Required work - Your task is to find every line of the data that holds the string "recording" and copy it.

Data -
★ ★ ★ ★ ★ ★ ★

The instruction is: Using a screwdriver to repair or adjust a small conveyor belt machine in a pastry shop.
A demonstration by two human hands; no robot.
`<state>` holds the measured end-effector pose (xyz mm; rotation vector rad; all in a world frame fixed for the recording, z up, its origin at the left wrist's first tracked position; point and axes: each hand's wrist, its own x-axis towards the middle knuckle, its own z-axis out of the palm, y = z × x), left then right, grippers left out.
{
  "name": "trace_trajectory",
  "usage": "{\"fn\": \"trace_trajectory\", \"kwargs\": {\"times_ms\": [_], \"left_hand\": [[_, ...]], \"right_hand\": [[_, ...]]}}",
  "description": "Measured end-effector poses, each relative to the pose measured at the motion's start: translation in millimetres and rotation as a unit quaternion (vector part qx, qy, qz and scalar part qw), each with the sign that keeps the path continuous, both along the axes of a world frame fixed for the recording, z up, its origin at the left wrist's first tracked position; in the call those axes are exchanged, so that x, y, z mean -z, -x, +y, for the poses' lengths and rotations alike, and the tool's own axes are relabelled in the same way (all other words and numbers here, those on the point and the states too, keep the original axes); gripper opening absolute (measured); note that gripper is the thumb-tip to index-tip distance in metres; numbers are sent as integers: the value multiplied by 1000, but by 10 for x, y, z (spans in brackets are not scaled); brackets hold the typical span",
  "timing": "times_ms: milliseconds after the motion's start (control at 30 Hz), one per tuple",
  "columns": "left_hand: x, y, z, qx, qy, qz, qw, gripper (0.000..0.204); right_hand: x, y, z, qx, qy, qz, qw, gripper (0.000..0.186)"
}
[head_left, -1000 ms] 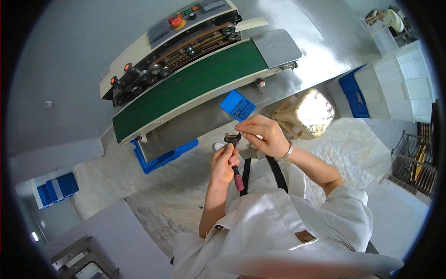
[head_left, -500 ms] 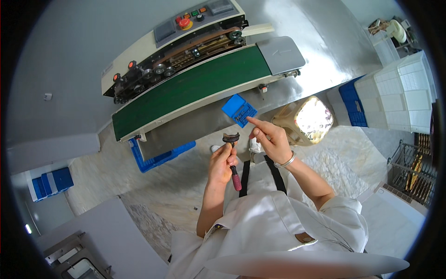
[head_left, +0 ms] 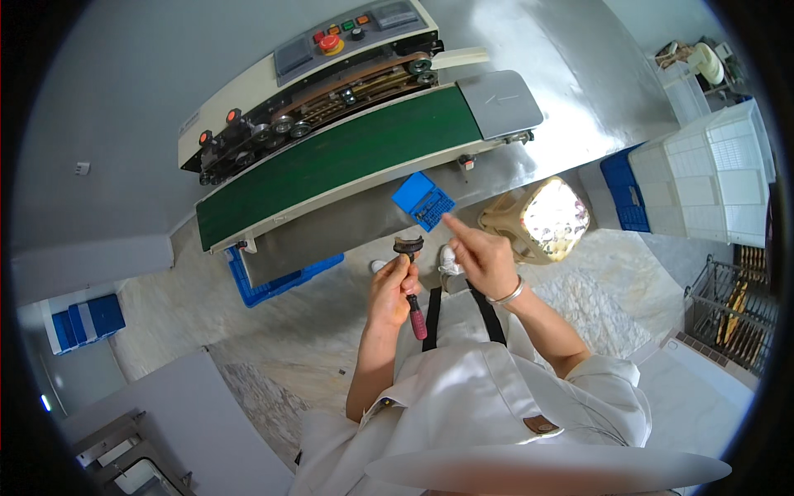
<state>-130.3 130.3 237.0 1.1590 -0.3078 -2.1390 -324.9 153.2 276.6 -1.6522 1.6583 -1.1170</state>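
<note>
My left hand [head_left: 393, 289] is closed around a slim tool with a pink handle [head_left: 418, 325], perhaps a screwdriver, its handle pointing down toward my apron. Above the thumb and fingers sticks out a curved dark metal piece [head_left: 408, 245]; whether it is joined to the tool is hidden in the grip. My right hand [head_left: 490, 263] has its index finger stretched out at the lower right edge of an open blue case [head_left: 413, 192], the other fingers curled. I see nothing held in it. Small dark pieces lie in the case's compartments, on the metal table edge.
A sealing machine [head_left: 327, 66] with a green conveyor belt [head_left: 356, 153] stands on the metal table [head_left: 571, 99]. A beige stool [head_left: 504, 217] with a shiny top is at right, near white crates [head_left: 703, 174] and a wire rack [head_left: 707, 289]. Beneath the table lies a blue crate [head_left: 285, 285].
My right hand has drawn slightly down and turned, its index fingertip moving from over the case's compartments to its edge. My left hand keeps hold of the pink-handled tool.
</note>
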Motion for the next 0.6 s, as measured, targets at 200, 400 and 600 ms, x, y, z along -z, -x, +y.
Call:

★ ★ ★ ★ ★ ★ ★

Response -
`<state>` holds the measured end-effector pose (xyz mm; rotation vector rad; all in a world frame fixed for the recording, z up, its origin at the left wrist's first tracked position; point and axes: each hand's wrist, its own x-axis towards the middle knuckle, its own z-axis out of the palm, y = z × x), left then right, grippers left out.
  "description": "Measured end-effector poses, each relative to the pose measured at the motion's start: translation in millimetres and rotation as a unit quaternion (vector part qx, qy, qz and scalar part qw), each with the sign that keeps the path continuous, both along the axes of a world frame fixed for the recording, z up, its origin at the left wrist's first tracked position; in the call those axes are exchanged, so that x, y, z mean -z, -x, +y, for the poses' lengths and rotations alike, and the tool's own axes are relabelled in the same way (all other words and numbers here, those on the point and the states too, keep the original axes); gripper opening absolute (measured); note that gripper is the thumb-tip to index-tip distance in metres; numbers are sent as integers: the value multiplied by 1000, but by 10 for x, y, z (spans in brackets are not scaled); brackets hold the typical span",

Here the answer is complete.